Пока они шли от «Факела» к дому на Первомайской, «отыгравший» забыл своё имя, и Колька представил его сам:
— Коляда… Георгий, кажется…. В фильме его Жорой называли. Матрос. Герой.
— Очень приятно, — прохрипела мать и попятилась к собачьей будке, издавая причмокивающие звуки.
Краснофлотец поднял голову к таёжным небесам. Самолёт, снизу похожий на нательный крестик, скользил по синему полотну. Мертвец проводил его пустым взглядом.
Из будки, виляя хвостом, выбралась собака, наполовину немецкая овчарка, наполовину советский беспородный. Она засеменила к гостю и обнюхала его «прогары» в одесском песке.
— Это Линда, — сказала мама с жаром, — наша красавица, любимица, Линдочка.
Коляда рассеянно посмотрел на собаку.
— Лин-да, — пробормотал он, разбивая слово на слоги, как делал Федя Кваша, поселковый дурачок.
— Она и команды выполняет, — затараторила мама. — Линда, сидеть! Сиди, Линда, пожалуйста!

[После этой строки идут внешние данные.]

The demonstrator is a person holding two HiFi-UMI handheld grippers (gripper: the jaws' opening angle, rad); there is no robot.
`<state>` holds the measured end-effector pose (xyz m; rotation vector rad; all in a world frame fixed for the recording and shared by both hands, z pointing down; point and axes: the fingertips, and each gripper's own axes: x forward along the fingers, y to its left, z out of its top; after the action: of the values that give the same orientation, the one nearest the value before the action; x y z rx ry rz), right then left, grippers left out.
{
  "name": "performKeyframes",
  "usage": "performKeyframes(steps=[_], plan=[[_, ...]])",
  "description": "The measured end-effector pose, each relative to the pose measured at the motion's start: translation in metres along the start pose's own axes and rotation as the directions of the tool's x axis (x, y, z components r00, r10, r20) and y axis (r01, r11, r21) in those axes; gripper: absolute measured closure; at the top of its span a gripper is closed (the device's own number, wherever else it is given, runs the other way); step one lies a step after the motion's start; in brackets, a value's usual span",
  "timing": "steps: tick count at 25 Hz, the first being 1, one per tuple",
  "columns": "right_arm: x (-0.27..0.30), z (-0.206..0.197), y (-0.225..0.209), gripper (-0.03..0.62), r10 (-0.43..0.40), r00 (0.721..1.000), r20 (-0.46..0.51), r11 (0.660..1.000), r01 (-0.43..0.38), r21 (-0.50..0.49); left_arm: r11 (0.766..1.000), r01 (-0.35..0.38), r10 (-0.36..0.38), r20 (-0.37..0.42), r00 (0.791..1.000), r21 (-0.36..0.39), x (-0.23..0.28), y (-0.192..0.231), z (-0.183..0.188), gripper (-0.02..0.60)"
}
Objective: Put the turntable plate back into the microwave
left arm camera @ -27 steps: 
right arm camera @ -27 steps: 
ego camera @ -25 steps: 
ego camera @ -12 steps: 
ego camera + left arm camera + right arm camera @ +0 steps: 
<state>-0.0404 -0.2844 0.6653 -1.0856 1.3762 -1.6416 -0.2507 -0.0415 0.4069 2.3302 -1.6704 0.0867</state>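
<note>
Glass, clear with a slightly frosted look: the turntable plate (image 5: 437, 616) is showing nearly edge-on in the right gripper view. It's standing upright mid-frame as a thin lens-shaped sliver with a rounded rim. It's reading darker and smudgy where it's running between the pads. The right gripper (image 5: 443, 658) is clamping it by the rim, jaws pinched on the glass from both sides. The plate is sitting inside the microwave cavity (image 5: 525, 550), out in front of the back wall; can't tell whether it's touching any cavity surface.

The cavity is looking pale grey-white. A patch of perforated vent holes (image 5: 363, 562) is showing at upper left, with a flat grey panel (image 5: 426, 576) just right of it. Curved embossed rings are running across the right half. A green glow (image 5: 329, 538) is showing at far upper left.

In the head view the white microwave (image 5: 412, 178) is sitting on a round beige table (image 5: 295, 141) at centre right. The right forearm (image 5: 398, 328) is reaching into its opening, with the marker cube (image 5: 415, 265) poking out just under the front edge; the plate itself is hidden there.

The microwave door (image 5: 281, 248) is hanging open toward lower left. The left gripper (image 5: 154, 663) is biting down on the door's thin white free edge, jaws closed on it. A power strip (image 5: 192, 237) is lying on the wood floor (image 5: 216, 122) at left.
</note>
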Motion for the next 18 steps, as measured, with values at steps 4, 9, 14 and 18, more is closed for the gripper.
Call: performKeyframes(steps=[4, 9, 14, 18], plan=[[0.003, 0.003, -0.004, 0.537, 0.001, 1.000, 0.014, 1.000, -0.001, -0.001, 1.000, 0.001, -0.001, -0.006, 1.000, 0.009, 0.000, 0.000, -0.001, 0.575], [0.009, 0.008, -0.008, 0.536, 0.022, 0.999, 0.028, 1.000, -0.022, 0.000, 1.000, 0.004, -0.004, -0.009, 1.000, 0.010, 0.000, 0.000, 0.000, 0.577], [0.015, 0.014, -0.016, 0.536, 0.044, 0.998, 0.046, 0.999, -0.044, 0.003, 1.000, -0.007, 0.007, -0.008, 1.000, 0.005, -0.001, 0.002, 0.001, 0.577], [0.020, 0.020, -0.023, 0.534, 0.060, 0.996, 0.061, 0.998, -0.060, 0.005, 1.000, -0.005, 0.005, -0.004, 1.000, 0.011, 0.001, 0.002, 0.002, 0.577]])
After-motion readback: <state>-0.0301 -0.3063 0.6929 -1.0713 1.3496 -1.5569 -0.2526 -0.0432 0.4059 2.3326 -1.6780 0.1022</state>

Собака лишь радостно колотила хвостом по земле, и в голосе мамы заклокотали слёзы:
— Сиди! Сиди, Линда, сиди!
— Наташа, — отец мягко отстранил маму, — товарищ устал с дороги и, наверное, проголодался…
Наверное…
Никто точно не знал, чувствуют ли «отыгравшие» голод, но никто и не осмелился проверить: оставить «гостя» без еды. Во избежание казусов, ягоднинцы исправно кормили квартирантов, а те послушно кушали.